## Activity
Your task is to retype, word for word, the lines from the start of the data through the line holding "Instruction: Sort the". Do not include the pictures.
##### Source records
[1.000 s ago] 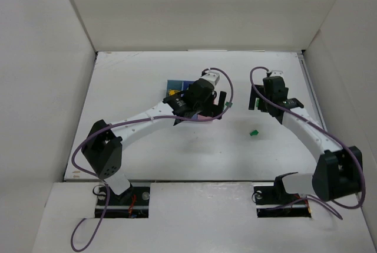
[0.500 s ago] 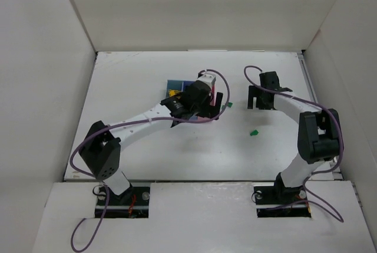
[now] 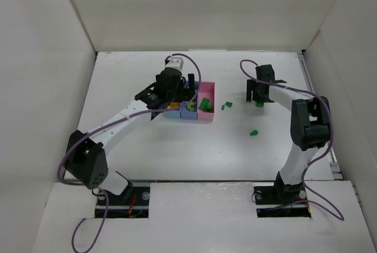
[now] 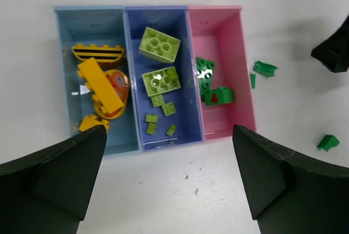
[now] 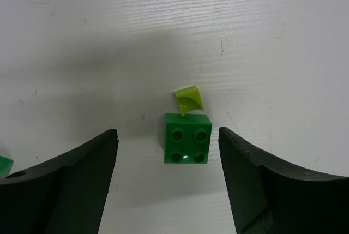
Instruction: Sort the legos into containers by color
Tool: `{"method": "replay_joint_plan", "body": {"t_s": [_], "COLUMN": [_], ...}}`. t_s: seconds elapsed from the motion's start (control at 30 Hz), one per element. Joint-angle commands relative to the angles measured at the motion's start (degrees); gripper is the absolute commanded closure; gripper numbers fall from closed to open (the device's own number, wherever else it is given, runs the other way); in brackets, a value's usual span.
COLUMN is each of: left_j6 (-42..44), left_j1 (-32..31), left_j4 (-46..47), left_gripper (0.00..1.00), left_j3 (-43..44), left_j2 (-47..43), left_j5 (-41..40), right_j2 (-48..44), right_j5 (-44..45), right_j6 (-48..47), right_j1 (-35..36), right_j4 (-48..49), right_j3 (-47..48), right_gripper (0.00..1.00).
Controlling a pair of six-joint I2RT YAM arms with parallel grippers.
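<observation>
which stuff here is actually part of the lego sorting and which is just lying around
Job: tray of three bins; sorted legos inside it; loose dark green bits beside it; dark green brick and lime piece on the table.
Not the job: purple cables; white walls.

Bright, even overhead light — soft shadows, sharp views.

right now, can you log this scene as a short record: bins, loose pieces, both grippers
light blue bin: yellow bricks
periwinkle bin: lime green bricks
pink bin: dark green bricks
loose: dark green pieces right of pink bin; dark green square brick with small lime piece at its edge
left gripper: open, above the bins
right gripper: open, straddling the square brick, not touching
</observation>
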Motion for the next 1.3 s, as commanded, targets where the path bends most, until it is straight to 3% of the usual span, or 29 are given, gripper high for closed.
{"method": "replay_joint_plan", "body": {"t_s": [0.0, 0.07, 0.23, 0.4, 0.5, 0.7, 0.87, 1.07, 1.27], "left_j6": [-0.59, -0.59, -0.07, -0.06, 0.47, -0.24, -2.25, -3.40, -3.40], "left_j1": [2.49, 4.33, 6.89, 9.87, 10.41, 11.98, 13.04, 13.75, 13.75], "left_j4": [-0.06, -0.59, -1.65, -2.18, -2.18, -0.16, 0.55, 0.55, 0.55], "left_gripper": [0.00, 0.00, 0.00, 0.00, 0.00, 0.00, 0.00, 0.00, 0.00], "left_j3": [-0.99, -0.99, 0.15, 1.38, 1.38, -0.64, -3.45, -3.98, -4.51], "left_j2": [-2.62, -3.24, -3.24, -3.24, -3.84, -4.90, -4.91, -4.91, -4.38], "left_j5": [-0.40, -0.39, -0.39, -0.39, -0.39, 1.45, 2.68, 4.78, 4.71], "right_j2": [0.94, 0.94, 0.94, 0.94, 0.94, -7.92, -13.02, -9.35, -2.31], "right_j5": [-1.24, -1.94, -3.26, -3.26, -3.26, -4.49, -9.49, -12.84, -11.01], "right_j6": [-0.44, -0.44, -0.44, 0.09, 0.09, -5.09, -9.92, -10.46, -10.98], "right_j1": [-1.48, -2.01, -2.54, -2.54, -2.54, 4.03, 15.81, 23.90, 27.86], "right_j4": [-0.47, -0.47, -2.83, -2.84, -3.54, -3.54, 0.49, 2.61, 1.22], "right_j3": [1.97, 1.96, 1.96, 1.43, 1.43, 2.92, 6.44, 12.76, 17.60], "right_gripper": [0.22, 0.29, 0.33, 0.67, 0.74, 0.75, 0.74, 0.73, 0.60]}}
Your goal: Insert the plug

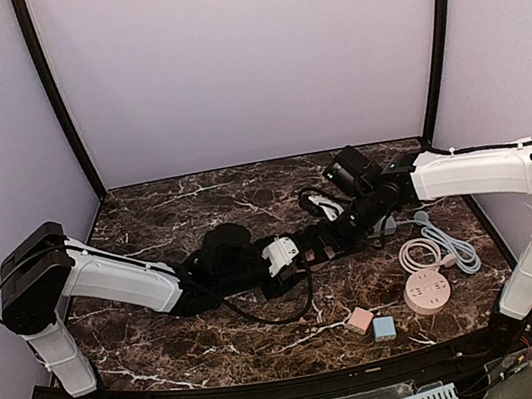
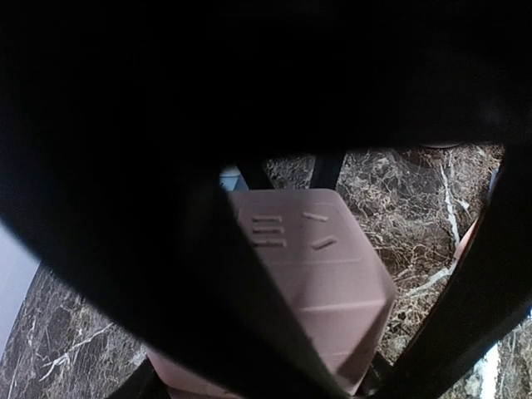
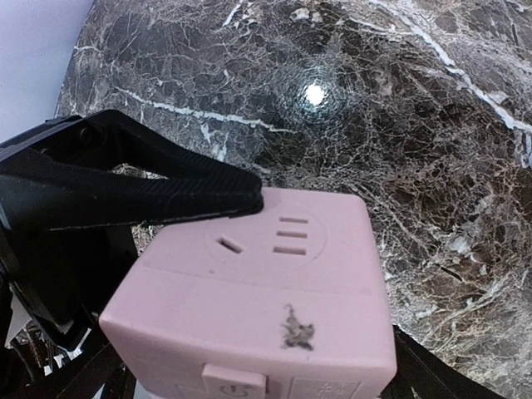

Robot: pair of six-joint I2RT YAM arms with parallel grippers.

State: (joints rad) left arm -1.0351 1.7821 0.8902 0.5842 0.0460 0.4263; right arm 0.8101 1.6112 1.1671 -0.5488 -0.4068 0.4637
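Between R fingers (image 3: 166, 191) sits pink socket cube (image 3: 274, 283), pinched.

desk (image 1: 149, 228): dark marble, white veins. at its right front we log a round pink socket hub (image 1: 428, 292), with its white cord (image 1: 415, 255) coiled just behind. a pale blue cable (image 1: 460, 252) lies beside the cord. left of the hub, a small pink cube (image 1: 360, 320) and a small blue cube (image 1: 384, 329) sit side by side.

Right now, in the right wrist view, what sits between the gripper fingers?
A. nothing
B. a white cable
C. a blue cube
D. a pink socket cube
D: the right gripper is closed on a pink socket cube, whose slots face the camera.
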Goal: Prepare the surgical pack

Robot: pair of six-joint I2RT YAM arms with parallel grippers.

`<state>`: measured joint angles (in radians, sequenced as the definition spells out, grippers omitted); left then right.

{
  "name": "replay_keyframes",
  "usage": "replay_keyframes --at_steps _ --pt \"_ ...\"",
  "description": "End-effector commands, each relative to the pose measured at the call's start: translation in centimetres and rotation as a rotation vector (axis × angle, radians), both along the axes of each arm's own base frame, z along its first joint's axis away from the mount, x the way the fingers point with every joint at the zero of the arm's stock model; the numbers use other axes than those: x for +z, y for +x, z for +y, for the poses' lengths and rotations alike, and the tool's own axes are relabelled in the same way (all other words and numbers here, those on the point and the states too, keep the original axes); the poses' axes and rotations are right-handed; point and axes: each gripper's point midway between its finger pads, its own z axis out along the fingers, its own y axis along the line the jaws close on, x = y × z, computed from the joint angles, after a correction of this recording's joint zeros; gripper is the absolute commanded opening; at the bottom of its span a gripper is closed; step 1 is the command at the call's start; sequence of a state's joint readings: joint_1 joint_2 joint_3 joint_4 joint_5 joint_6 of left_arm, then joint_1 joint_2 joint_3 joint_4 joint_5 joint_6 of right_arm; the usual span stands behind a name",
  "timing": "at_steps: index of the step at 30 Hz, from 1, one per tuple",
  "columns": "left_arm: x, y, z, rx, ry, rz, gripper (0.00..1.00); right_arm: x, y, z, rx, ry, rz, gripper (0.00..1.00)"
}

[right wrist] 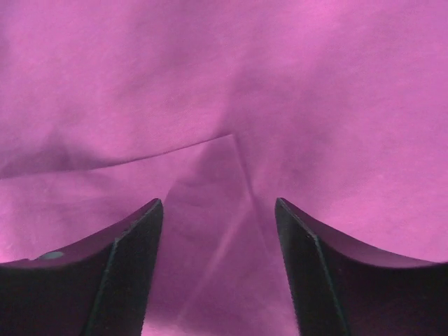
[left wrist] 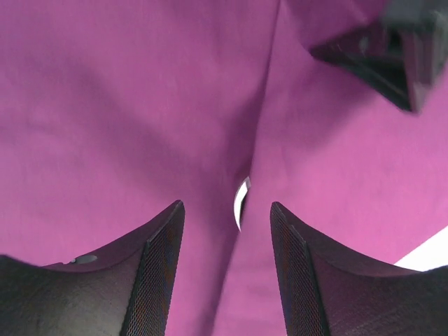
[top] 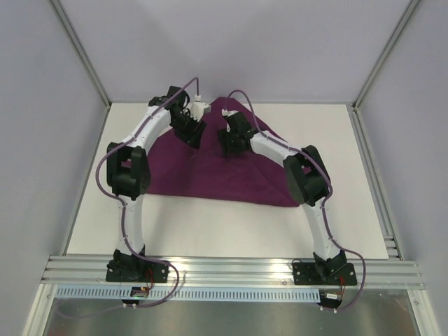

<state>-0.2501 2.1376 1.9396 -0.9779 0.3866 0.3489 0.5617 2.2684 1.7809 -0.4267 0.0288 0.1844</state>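
Note:
The surgical pack [top: 210, 171] is a plum-purple drape lying folded into a rough triangle across the middle of the white table. My left gripper [top: 193, 133] hangs over its upper left part, open, with only cloth [left wrist: 140, 105] showing between its fingers. A fold edge [left wrist: 262, 126] runs down between them, with a small gap showing white. My right gripper [top: 228, 145] is over the upper middle of the drape, open, above a folded corner [right wrist: 231, 136] of the cloth. The right gripper [left wrist: 388, 56] shows as a dark blur in the left wrist view.
The white table [top: 210, 227] lies bare in front of the drape. Grey enclosure walls and metal posts [top: 84, 56] stand at the left, back and right. An aluminium rail [top: 231, 269] carries both arm bases at the near edge.

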Motion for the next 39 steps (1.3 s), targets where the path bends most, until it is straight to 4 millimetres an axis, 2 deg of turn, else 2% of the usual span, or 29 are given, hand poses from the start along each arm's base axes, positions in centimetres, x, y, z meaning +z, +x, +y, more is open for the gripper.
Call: replay_keyframes --at_steps 1,4,6,7,8,9,10,11,12,14,15,16,18,19,23,25,26,27,29,30,34,35,36,37,38,39 --pt "0.3 2.0 -2.6 -0.020 -0.042 -0.040 0.61 3.4 2.4 -1.0 -0.072 0.023 -0.058 0.69" --pt "-0.7 2.4 -4.4 -0.057 -0.046 -0.029 0.60 7.3 4.1 -2.3 -0.106 0.095 -0.077 0.70" --pt "-0.9 2.4 -5.4 -0.078 -0.073 -0.014 0.57 9.1 4.5 -3.2 -0.114 0.100 -0.099 0.67" --pt "-0.9 2.2 -5.9 -0.087 -0.094 -0.005 0.51 10.5 3.9 -2.5 -0.067 0.145 -0.100 0.65" --pt "-0.9 2.1 -6.3 -0.092 -0.112 0.005 0.49 11.2 3.5 -1.8 -0.023 0.173 -0.109 0.61" --pt "-1.1 1.9 -6.7 -0.101 -0.136 0.021 0.46 11.3 2.8 -1.3 0.009 0.206 -0.095 0.50" --pt "-1.4 1.8 -6.8 -0.103 -0.139 0.030 0.43 10.8 0.9 -0.2 0.074 0.268 -0.041 0.45" --pt "-1.7 1.6 -6.8 -0.107 -0.139 0.040 0.39 10.2 0.0 0.4 0.101 0.304 -0.008 0.39" --pt "-2.5 1.2 -6.7 -0.111 -0.136 0.068 0.37 10.2 -0.3 1.1 0.110 0.358 0.005 0.30" --pt "-3.4 0.8 -6.6 -0.104 -0.129 0.100 0.33 8.4 -1.6 2.2 0.160 0.421 0.077 0.21" --pt "-4.3 0.6 -6.4 -0.097 -0.112 0.123 0.33 7.7 -2.0 2.7 0.155 0.443 0.115 0.13" --pt "-4.8 0.5 -6.2 -0.087 -0.104 0.138 0.32 5.9 -2.2 3.2 0.164 0.456 0.166 0.10" --pt "-6.0 0.5 -6.0 -0.074 -0.082 0.158 0.32 4.2 -2.4 3.7 0.161 0.476 0.220 0.02" --pt "-6.4 0.3 -5.9 -0.070 -0.079 0.171 0.31 2.5 -2.5 3.9 0.165 0.489 0.264 0.00" --pt "-7.1 -0.6 -6.0 -0.055 -0.088 0.228 0.29 -0.4 -3.6 4.9 0.187 0.542 0.384 0.00" --pt "-7.4 -1.5 -5.9 -0.043 -0.091 0.259 0.27 -1.8 -3.6 4.1 0.130 0.530 0.428 0.01" --pt "-6.8 -1.7 -5.9 -0.031 -0.100 0.255 0.27 -2.4 -4.0 3.7 0.110 0.531 0.453 0.00" --pt "-7.6 -2.3 -5.8 -0.028 -0.103 0.263 0.27 -2.8 -4.2 3.6 0.100 0.539 0.465 0.00" --pt "-7.6 -2.6 -5.8 -0.018 -0.112 0.248 0.27 -2.4 -4.2 3.6 0.098 0.557 0.442 0.01" --pt "-7.6 -2.6 -5.7 -0.015 -0.111 0.245 0.27 -2.8 -4.6 3.4 0.093 0.552 0.455 0.01" --pt "-6.7 -1.7 -5.7 -0.013 -0.097 0.215 0.28 -2.4 -3.7 2.6 0.055 0.502 0.421 0.01" --pt "-5.6 -0.9 -5.7 -0.010 -0.094 0.186 0.28 -2.2 -3.1 2.2 0.053 0.478 0.398 0.01" --pt "-5.0 -0.4 -5.7 -0.010 -0.091 0.165 0.29 -0.6 -1.7 2.2 0.046 0.469 0.350 0.02" --pt "-4.2 0.0 -5.7 -0.008 -0.091 0.142 0.30 -0.3 -0.2 1.0 -0.007 0.424 0.307 0.03" --pt "-2.4 1.0 -5.6 -0.004 -0.086 0.088 0.31 0.1 0.1 0.0 -0.045 0.384 0.307 0.05" --pt "-1.5 1.5 -5.6 -0.003 -0.082 0.057 0.31 1.5 1.2 -0.8 -0.073 0.358 0.266 0.05"
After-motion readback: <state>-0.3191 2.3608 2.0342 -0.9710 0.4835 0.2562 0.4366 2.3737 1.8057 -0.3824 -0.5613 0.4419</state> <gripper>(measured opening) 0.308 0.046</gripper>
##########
## Task result
[1.000 s ago] 
[0.500 s ago] 
[now] 
[now] 
[now] 
Instruction: Sort the legos into containers by color

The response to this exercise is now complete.